*What to work on:* From the listing below, output only the lines starting at the line that has "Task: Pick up" and ending at the line that has "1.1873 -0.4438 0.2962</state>", exactly as they appear, ends included.

*Collected material:*
'''
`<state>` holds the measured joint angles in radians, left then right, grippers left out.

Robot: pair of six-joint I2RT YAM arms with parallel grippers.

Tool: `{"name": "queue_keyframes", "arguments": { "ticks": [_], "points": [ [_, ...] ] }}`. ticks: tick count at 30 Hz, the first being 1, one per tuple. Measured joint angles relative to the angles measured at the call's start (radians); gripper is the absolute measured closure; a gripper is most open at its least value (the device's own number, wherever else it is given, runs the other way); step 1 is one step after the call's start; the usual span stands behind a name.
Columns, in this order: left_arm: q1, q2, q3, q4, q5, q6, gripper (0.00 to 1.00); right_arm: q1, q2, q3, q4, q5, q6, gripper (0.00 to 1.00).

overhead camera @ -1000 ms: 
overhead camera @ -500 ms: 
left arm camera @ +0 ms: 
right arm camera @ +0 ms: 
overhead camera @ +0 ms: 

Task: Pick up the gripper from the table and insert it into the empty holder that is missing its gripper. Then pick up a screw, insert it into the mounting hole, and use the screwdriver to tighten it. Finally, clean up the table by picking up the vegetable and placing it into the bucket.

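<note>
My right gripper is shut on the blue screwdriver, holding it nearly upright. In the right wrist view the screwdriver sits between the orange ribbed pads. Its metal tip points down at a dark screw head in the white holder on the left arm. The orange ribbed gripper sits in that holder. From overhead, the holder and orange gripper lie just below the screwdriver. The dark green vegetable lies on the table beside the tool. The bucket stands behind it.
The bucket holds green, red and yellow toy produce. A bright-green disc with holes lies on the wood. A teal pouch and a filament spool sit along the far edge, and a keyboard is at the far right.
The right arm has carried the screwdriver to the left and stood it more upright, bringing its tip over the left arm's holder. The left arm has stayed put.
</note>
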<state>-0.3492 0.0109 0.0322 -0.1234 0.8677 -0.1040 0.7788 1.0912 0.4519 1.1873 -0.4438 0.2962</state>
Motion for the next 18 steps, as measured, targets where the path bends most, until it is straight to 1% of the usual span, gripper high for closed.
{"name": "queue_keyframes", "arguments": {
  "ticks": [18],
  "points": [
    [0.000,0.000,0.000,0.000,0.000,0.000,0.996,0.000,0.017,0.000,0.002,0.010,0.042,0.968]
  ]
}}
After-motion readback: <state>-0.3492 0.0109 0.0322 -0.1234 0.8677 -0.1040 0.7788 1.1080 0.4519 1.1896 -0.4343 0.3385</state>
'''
*Reply:*
Task: Pick up the gripper from the table and insert it into the empty holder that is missing its gripper. Then pick up a screw, insert it into the mounting hole, and use the screwdriver to tighten it. Finally, clean up the table by picking up the vegetable and placing it into the bucket.

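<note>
My right gripper is shut on the blue screwdriver, holding it nearly upright. In the right wrist view the screwdriver sits between the orange ribbed pads. Its metal tip points down at a dark screw head in the white holder on the left arm. The orange ribbed gripper sits in that holder. From overhead, the holder and orange gripper lie just below the screwdriver. The dark green vegetable lies on the table beside the tool. The bucket stands behind it.
The bucket holds green, red and yellow toy produce. A bright-green disc with holes lies on the wood. A teal pouch and a filament spool sit along the far edge, and a keyboard is at the far right.
The right arm has carried the screwdriver to the left and stood it more upright, bringing its tip over the left arm's holder. The left arm has stayed put.
</note>
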<state>-0.3492 0.0109 0.0322 -0.1234 0.8677 -0.1040 0.7788 1.0912 0.4519 1.1873 -0.4438 0.2962</state>

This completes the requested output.